As long as you are being a law-abiding and responsible tenant, you cannot be evicted for non-payment of rent during these challenging financial times. You will still owe your landlord all the back rent and should make arrangements with them now, so they are clear that you have a plan to catch up on the rent when the moratorium ends. They have maintenance and upkeep of the property and may have a mortgage to pay on it as well, so there is financial hardship for them, too.
What this Means for Homeowners with a Mortgage
The act prevents mortgage holders from initiating any foreclosure procedures, publishing a foreclosure sale or exercising a power of sale or right of entry. Residential borrowers who submit a request to their lender during the moratorium stating that they experienced “financial impact from COVID-19” will be granted a reprieve from all fees, penalties, and interest beyond their scheduled and contractual payments for up to 180 days.
Lenders may not report negative mortgage payment information for late or missed payments during this time to a consumer reporting agency. The Act’s moratorium also allows for mortgage counseling by video conference, rather than in person, during the moratorium.

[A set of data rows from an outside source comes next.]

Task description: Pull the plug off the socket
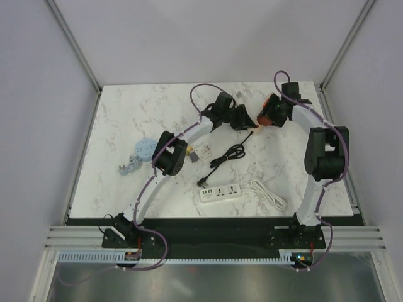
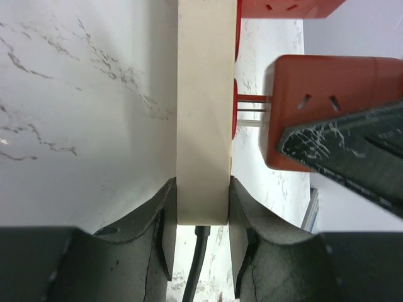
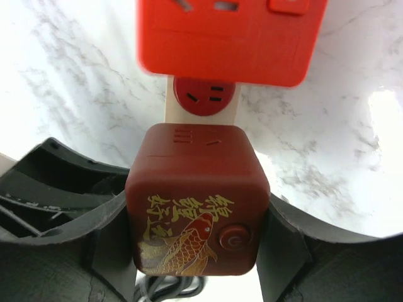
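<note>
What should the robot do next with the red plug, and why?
Probably the right gripper should pull the red cube plug straight away from the cream strip: its pins are only partly out, and the left gripper clamps the strip.

A white marble-patterned table (image 1: 126, 119) carries a white rectangular power strip (image 1: 220, 193) near its front edge, its white cord (image 1: 269, 194) looped just beside it. Behind lie a black coiled cable (image 1: 228, 155) and a small white cube adapter (image 1: 206, 153). Farther left sits a pale blue round disc (image 1: 143, 148) (a grey cord (image 1: 128, 167) touches it).
</note>
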Controlling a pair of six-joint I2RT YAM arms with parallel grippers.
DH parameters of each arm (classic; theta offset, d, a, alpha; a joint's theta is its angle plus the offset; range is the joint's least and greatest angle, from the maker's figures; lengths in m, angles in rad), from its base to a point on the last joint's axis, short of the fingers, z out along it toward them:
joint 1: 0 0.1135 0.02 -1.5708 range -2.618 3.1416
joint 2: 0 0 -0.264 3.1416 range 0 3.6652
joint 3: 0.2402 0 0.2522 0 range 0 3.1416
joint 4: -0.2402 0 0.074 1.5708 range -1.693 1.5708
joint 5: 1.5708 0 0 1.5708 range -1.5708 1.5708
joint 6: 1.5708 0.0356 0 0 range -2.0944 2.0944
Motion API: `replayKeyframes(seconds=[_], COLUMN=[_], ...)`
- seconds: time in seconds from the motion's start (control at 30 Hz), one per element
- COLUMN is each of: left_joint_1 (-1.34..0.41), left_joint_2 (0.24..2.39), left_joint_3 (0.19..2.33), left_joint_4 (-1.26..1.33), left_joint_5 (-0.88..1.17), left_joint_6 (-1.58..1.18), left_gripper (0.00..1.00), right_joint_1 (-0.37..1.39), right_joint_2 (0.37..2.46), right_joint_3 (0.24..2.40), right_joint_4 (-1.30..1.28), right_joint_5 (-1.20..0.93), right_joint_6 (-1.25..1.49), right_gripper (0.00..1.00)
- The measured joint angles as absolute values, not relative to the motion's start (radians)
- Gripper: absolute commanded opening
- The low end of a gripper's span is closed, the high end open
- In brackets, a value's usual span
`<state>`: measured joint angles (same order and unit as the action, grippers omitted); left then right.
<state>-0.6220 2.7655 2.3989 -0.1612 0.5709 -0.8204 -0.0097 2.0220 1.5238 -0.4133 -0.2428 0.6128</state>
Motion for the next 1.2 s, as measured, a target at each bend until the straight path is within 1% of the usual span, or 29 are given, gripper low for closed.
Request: replayKeyframes(seconds=[0.1,0.17,0.23,0.33,0.43,0.57,0.63,0.8,0.87,0.93,1.0,1.03,1.07,1.2], left_joint_1=[-0.62,-0.612,-0.601,-0.585,-0.578,-0.575,-0.574,-0.572,-0.572,-0.571,-0.57,-0.57,-0.569,-0.569], left_joint_2=[2.767,2.767,2.767,2.767,2.767,2.767,2.767,2.767,2.767,2.767,2.767,2.767,2.767,2.767], left_joint_3=[2.399,2.399,2.399,2.399,2.399,2.399,2.399,2.399,2.399,2.398,2.395,2.393,2.387,2.376], left_joint_4=[-0.172,-0.175,-0.176,-0.176,-0.174,-0.17,-0.17,-0.169,-0.169,-0.169,-0.167,-0.165,-0.158,-0.137], left_joint_5=[0.56,0.559,0.559,0.559,0.562,0.574,0.578,0.599,0.609,0.615,0.622,0.63,0.635,0.656], left_joint_6=[-0.817,-0.817,-0.817,-0.816,-0.81,-0.795,-0.787,-0.776,-0.774,-0.772,-0.772,-0.772,-0.772,-0.772], left_gripper=[0.02,0.02,0.02,0.02,0.02,0.02,0.02,0.02,0.02,0.02,0.02,0.02,0.02,0.02], right_joint_1=[0.082,0.142,0.178,0.173,0.12,0.012,-0.023,-0.002,0.011,0.013,0.01,0.009,0.009,0.009], right_joint_2=[1.976,1.944,1.92,1.895,1.868,1.797,1.764,1.673,1.62,1.565,1.514,1.493,1.478,1.449], right_joint_3=[1.534,1.543,1.551,1.557,1.544,1.446,1.361,1.102,1.026,0.993,0.982,0.979,0.972,0.928], right_joint_4=[-0.45,-0.461,-0.466,-0.476,-0.494,-0.495,-0.471,-0.453,-0.461,-0.476,-0.477,-0.471,-0.462,-0.448], right_joint_5=[-0.009,0.107,0.156,0.202,0.189,0.064,-0.01,-0.192,-0.241,-0.266,-0.276,-0.28,-0.285,-0.302], right_joint_6=[0.532,0.486,0.462,0.447,0.459,0.503,0.521,0.535,0.53,0.522,0.511,0.507,0.503,0.495], right_gripper=[0.0,0.0,0.0,0.0,0.0,0.0,0.02,0.12,0.22,0.29,0.33,0.38,0.41,0.47])
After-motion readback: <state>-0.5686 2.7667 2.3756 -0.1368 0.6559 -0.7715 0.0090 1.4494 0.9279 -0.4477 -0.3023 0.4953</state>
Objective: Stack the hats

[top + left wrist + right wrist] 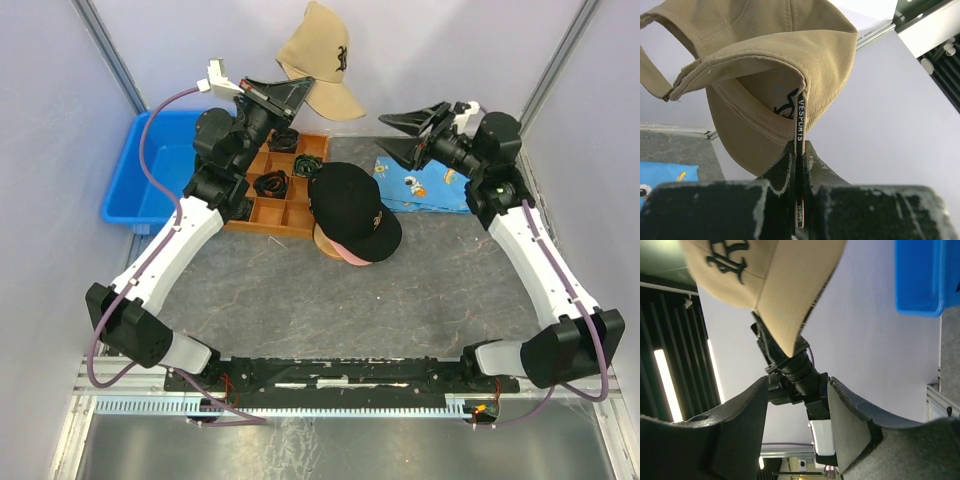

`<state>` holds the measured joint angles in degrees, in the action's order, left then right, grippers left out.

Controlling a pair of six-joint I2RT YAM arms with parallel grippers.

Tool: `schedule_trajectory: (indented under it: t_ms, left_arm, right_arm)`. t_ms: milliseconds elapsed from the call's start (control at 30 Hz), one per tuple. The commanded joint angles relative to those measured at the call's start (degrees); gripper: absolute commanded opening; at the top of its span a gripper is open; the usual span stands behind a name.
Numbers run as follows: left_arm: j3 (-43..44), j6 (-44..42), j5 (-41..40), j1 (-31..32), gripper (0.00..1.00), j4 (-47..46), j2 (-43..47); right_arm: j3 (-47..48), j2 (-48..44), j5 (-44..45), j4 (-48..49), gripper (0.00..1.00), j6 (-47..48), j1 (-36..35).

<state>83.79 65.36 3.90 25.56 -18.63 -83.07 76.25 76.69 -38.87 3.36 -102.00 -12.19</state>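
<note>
Table (pixel 450 290): grey top, carrying the stack at its centre.
Stack: a black cap (pixel 352 205) is sitting on a pink cap (pixel 350 257); whether another cap is lying beneath, I cannot tell.
Tan cap (pixel 318 55): is hanging in the air at the far side, above the wooden divider tray (pixel 262 205) and well apart from the stack.
Left gripper (pixel 297 92): is pinching the tan cap's inner band at the rim, jaws fully together on that thin edge.
Right gripper (pixel 381 135): is standing near the cap with jaws wide apart, gripping nothing.
Risk: the single thin pinch is likely letting the cap swing or slip, so it may be landing skewed or beside the stack.
Heading: the brim is pointing near-right toward the stack, crown toward the far wall; the strap-to-brim axis is running along that diagonal.
</note>
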Motion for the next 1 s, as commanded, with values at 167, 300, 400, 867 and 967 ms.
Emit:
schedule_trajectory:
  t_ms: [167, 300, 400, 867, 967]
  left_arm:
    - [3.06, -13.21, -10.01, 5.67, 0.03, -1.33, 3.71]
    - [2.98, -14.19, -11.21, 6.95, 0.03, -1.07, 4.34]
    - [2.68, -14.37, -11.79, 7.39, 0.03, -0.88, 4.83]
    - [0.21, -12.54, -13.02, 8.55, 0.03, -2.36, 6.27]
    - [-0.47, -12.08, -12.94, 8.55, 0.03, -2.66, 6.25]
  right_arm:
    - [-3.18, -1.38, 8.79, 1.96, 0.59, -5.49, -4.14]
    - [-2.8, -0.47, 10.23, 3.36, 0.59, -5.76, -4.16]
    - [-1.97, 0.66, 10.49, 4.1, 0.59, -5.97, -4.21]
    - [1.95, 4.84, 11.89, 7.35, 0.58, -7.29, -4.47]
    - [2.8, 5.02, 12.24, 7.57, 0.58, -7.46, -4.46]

As with rent payments and collections, the Act explicitly states that no borrower is relieved of their obligation to pay their mortgage, and no creditor or mortgagee is restricted from ultimately recovering mortgage payments
What this Means for Small Business Owners who rent their property
A “small business premises unit” is property occupied by a tenant for commercial purposes, whether the tenant is a for-profit or not-for-profit entity. However, the definition is limited. Tenants who operate in multiple states, operate in multiple countries, are publicly traded or have 150 or more full-time employees are not included in the definition of a “small business premises unit.”
If your small business qualifies as a small business premises unit based on the above definition and exclusions then, just as with residential tenants, you cannot be evicted for failure to pay rent, or causes that are not “emergency causes of action”.
It is important for small business owners to note that the Act’s moratorium does not include evictions of tenants in a small business premises unit if the lease expires or a tenant’s default under the terms of its lease or tenancy that occurred before the Governor’s emergency declaration.
The Act does not cover borrowers or lenders of any commercial property.
What You Need to Do
You will still owe the money to your landlord or mortgage holder. You need to communicate clearly, in writing, with your landlord or mortgage holder your situation and make arrangements to pay the money you owe over that time.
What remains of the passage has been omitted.